Problem description: Transcribe the data exactly, omitting whatever pictures it holds.

Dataset excerpt:
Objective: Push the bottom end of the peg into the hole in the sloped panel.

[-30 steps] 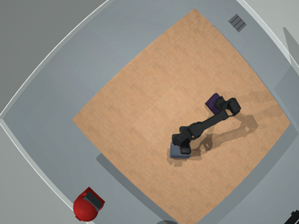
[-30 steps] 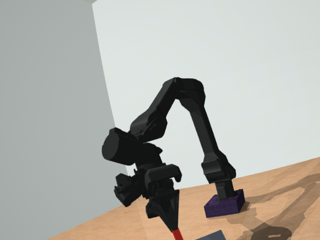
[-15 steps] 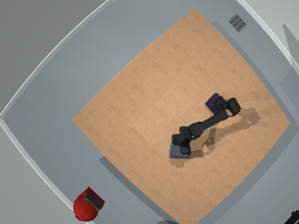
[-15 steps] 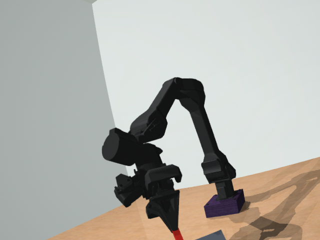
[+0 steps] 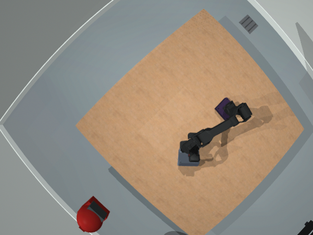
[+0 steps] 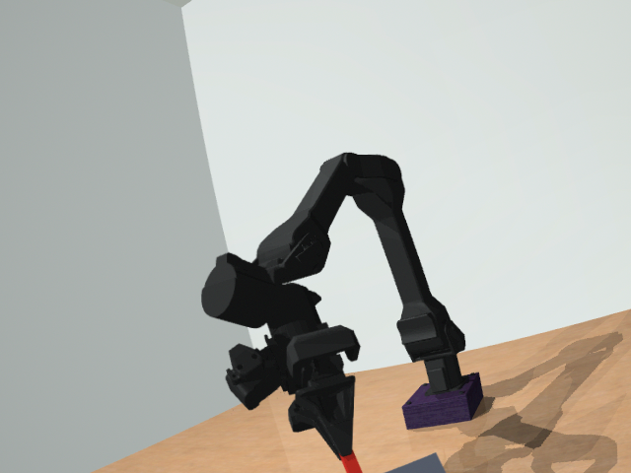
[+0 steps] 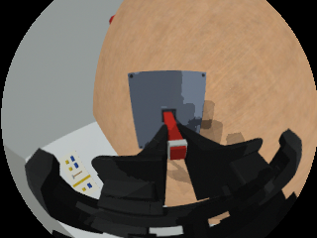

Expected output:
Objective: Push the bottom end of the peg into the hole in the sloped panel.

[-30 steps] 
[-30 steps] 
[-15 steps] 
[-15 steps] 
[+0 steps] 
[+0 steps] 
[+0 steps] 

There's nothing left to add to the answer.